As the Jews wandered in the desert 40 years because of their unbelief, we too need God to find our way out of our selfishness/lack of trust in him. God knows we are not perfect, but he desires that we can experience his love and life again like a good parent giving food to a hungry child.

“Which of you, if your son asks for bread, will give him a stone? Or if he asks for a fish, will give him a snake? If you, then, though you are evil, know how to give good gifts to your children, how much more will your Father in heaven give good gifts to those who ask him! Matt 7:9-11

When we reach out to our creator, God’s goodness changes us. Having God in your life is an ongoing experience of transformation, something we can’t do through our own effort. Having God in your life is more than reading the bible, going to church and saying prayers… these things are an outpouring, a fruit, of the spiritual presence of God in us.
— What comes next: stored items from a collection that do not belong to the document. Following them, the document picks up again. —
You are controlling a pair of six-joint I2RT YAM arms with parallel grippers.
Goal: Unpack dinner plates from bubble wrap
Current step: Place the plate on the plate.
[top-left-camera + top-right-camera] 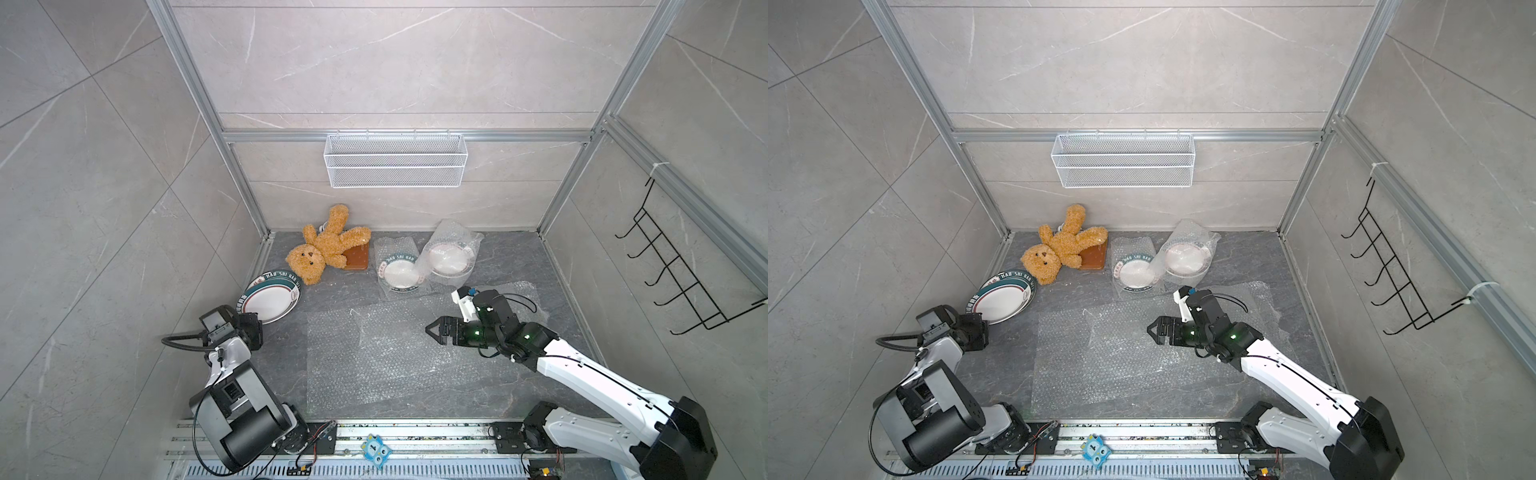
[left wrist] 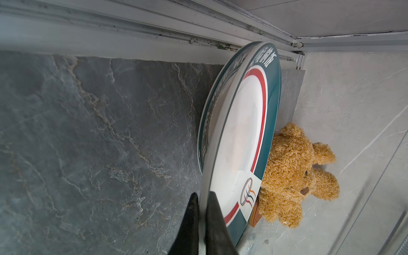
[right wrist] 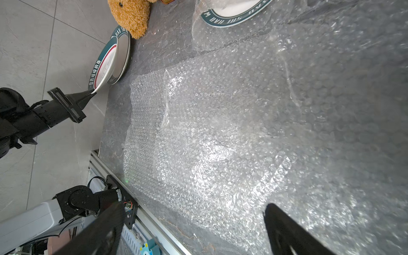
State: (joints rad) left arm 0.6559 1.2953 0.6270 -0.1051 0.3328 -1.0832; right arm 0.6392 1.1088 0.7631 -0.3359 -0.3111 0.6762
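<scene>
We pinch a tilted dinner plate [image 2: 238, 132], seemingly atop another, in our left gripper [image 2: 202, 194]; our right gripper [image 1: 430, 331] gapes above bubble wrap [image 1: 374, 357]

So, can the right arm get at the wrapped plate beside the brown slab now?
Probably yes. The right gripper is open and empty, and only flat bubble wrap lies between it and that wrapped plate.

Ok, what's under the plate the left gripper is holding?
Another bare plate, its green rim band showing. The held plate, pinched by the left gripper, hides much of its face.
</scene>
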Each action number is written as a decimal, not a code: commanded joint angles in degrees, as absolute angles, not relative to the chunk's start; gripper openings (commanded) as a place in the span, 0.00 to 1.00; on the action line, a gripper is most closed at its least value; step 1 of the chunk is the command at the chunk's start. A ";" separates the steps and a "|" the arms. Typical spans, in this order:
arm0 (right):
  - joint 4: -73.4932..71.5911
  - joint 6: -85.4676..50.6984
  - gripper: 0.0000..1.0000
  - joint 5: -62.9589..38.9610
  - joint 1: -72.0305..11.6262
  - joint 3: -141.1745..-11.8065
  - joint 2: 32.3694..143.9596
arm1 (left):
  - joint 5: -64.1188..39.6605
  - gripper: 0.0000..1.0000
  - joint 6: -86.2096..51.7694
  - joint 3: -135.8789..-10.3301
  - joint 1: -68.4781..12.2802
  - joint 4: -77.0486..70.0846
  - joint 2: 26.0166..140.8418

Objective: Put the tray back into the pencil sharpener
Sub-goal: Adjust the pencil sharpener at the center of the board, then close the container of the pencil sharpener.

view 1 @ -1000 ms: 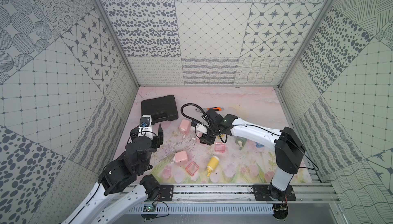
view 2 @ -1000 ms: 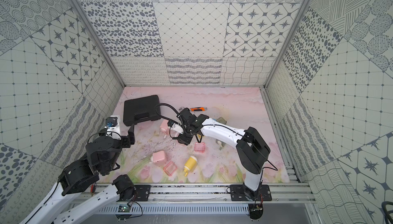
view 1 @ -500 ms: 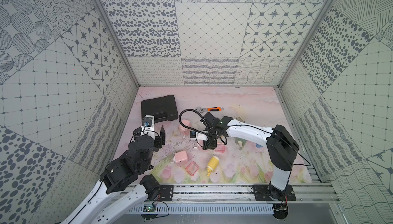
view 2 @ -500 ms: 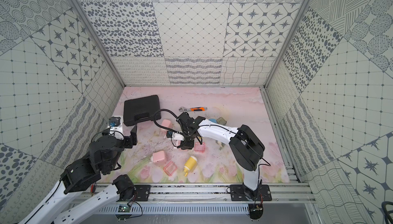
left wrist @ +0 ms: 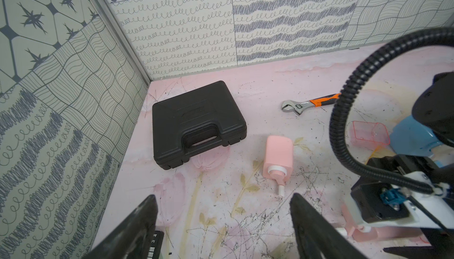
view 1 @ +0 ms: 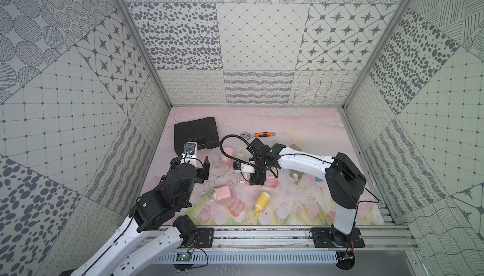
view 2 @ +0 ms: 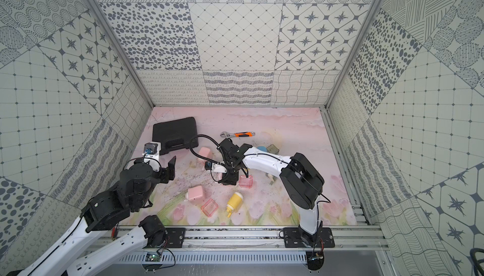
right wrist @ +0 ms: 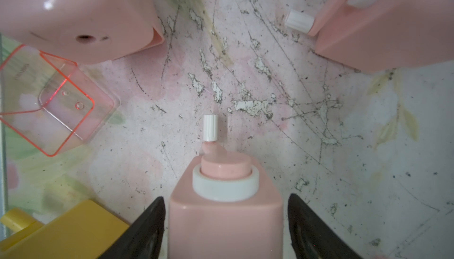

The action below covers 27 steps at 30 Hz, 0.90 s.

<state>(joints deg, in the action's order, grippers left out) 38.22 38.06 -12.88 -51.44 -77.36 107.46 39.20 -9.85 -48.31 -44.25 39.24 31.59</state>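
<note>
Jaws on right gripper just widened: now astride pink sharpener, gaps both sides, nothing clamped. Left gripper jaws apart, empty. Nearest tray sits loose just beside right gripper, still out. Probably re-gripping sharpener first.

No legible text, numbers or brands anywhere. One faint embossed mark sits on a wall of the clear pink tray, just beside a pink pencil sharpener; too small to read.
</note>
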 commanded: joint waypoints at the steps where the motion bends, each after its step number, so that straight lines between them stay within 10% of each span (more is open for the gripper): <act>1: 35.18 36.45 0.82 -15.64 -51.31 -76.01 103.27 | 32.59 0.86 -7.56 -49.24 -44.17 38.68 34.22; 11: 15.07 -10.30 0.76 -0.92 -50.70 -59.11 79.24 | 8.22 0.92 13.98 -52.03 -43.95 39.55 40.32; 18: 33.28 -49.52 0.70 16.02 -49.65 -55.22 75.93 | -4.63 0.92 29.58 -53.55 -43.68 41.20 56.37; 27: 35.59 -52.42 0.69 14.23 -47.46 -53.05 74.36 | -11.91 0.95 31.85 -54.25 -41.06 31.41 61.87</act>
Have you ever met a mature Christian and they exude joy and humility? This is not an act, this is a result of sustaining themselves on the living bread. These Christians have fed on God in the good and the bad, daily, sometimes minute by minute, until all they can do is praise and thank God in everything.

Sometimes we may feel trapped in our sin, but as my Mum was right about the yellow milk, Jesus is right about the living bread – there is a way to wake up and be full of life. Paul wrote about this in Ephesians when he says:

“Wake up, sleeper,
rise from the dead,
and Christ will shine on you.”

15 Be very careful, then, how you live—not as unwise but as wise, 16 making the most of every opportunity, because the days are evil. 17 Therefore do not be foolish, but understand what the Lord’s will is. 18 Do not get drunk on wine, which leads to debauchery. Instead, be filled with the Spirit, 19 speaking to one another with psalms, hymns, and songs from the Spirit. Sing and make music from your heart to the Lord, 20 always giving thanks to God the Father for everything, in the name of our Lord Jesus Christ.
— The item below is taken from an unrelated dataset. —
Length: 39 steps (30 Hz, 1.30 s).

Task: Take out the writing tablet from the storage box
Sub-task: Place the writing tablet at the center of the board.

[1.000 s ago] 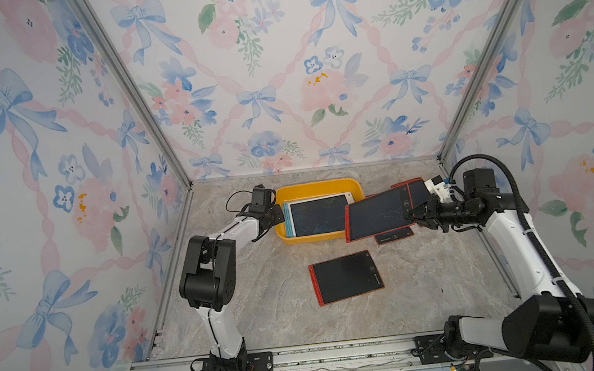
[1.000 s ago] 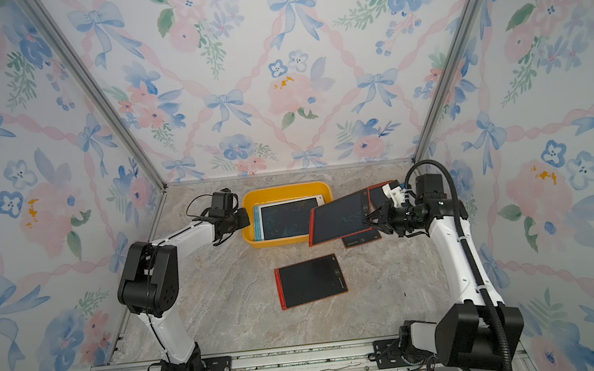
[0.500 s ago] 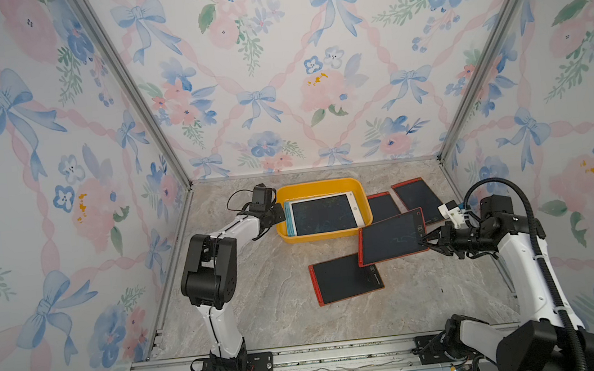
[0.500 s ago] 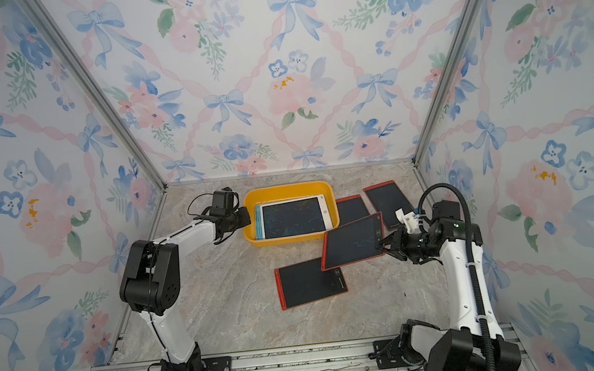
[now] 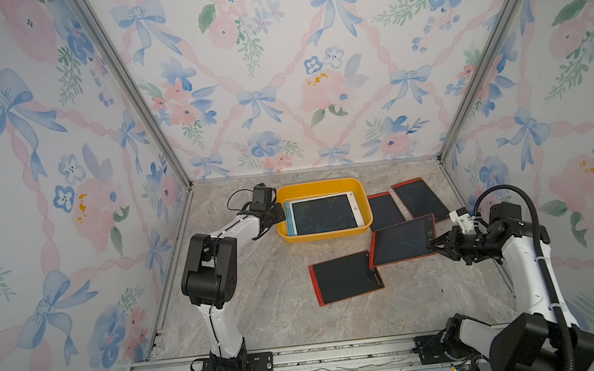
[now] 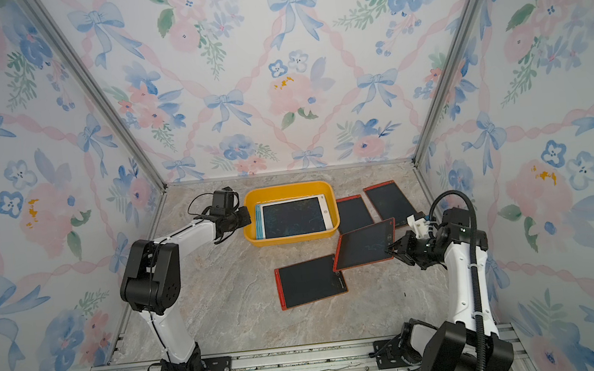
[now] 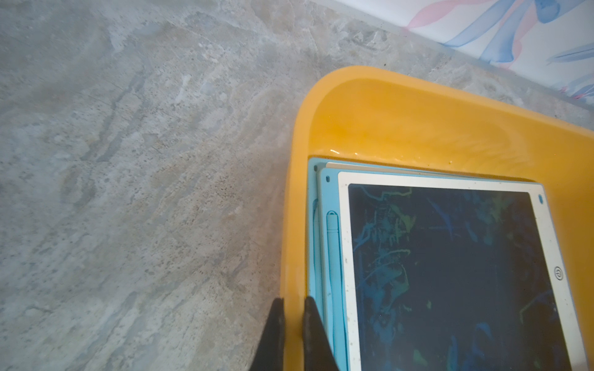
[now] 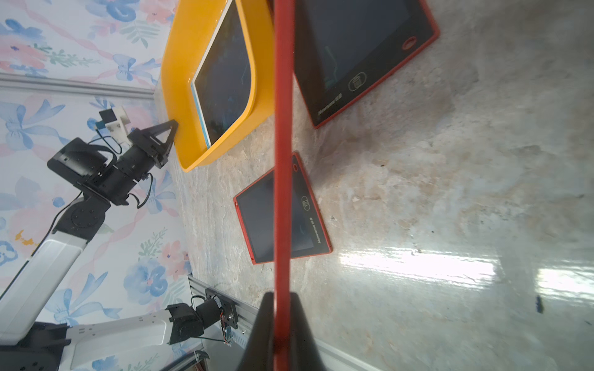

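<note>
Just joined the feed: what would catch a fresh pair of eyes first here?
The yellow storage box near the back wall stands out, with a white-framed tablet stacked on a blue tablet inside it and the left gripper shut on its rim. To its right, the right gripper is shut on a red-framed tablet, whose far corner overlaps a second red tablet lying flat on the marble table.
</note>
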Each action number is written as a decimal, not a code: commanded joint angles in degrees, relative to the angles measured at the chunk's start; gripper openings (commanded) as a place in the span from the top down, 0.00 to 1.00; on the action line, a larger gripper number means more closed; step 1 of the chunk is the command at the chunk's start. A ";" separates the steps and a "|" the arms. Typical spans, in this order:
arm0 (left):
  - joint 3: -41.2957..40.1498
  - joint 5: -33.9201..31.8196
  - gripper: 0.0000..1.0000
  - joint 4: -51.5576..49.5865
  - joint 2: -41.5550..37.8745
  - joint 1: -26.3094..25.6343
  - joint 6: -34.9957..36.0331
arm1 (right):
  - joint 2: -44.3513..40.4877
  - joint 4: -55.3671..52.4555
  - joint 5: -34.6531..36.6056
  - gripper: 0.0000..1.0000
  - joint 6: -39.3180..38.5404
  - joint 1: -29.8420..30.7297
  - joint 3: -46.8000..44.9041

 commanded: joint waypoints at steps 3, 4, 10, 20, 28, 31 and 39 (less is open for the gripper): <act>0.16 2.15 1.00 -2.09 1.97 -0.11 -0.20 | -0.13 1.98 2.43 0.98 4.21 -3.90 -0.73; 0.13 2.22 1.00 -2.08 1.88 -0.15 -0.24 | -0.24 2.02 2.74 0.98 4.52 -4.49 -0.77; 0.34 2.56 1.00 -2.08 2.04 -0.05 -0.33 | -1.06 2.78 4.44 0.98 7.23 -9.29 -1.73; 1.22 4.14 1.00 -2.09 3.44 0.09 -0.62 | -3.17 3.27 7.09 0.97 11.00 -16.51 -1.56; 2.01 4.34 1.00 -2.11 4.11 0.42 -0.33 | -3.28 6.68 -0.10 0.96 12.88 -11.51 2.76; 2.01 4.13 1.00 -2.05 3.86 0.46 -0.42 | -4.21 9.80 -1.72 0.95 15.73 -8.45 4.99; 2.01 3.96 1.00 -2.08 3.17 0.48 -0.51 | -1.00 12.51 -3.42 0.95 20.64 8.61 13.95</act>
This is the narrow path that leads to eternal life. Through our choice and with God’s help we can be careful, be wise, be filled with the Spirit. This description of making music from our heart is a picture of what eternal life will be like, and we can experience a foretaste of this now. Jesus, the living bread has come to us and invited us to nourish ourselves on his goodness, and this invitation is to you today and forever.

Let’s pray:

Good Father. We thank you for sending your son Jesus to offer a way to life with you. Let us choose every day to walk with you in thankfulness and praise. We ask that as we share communion together today, we will remember with humility your incredible sacrifice and our need for you. Fill us with your spirit, change and renew us, so that we can know you better, now and forever. In Jesus name, Amen.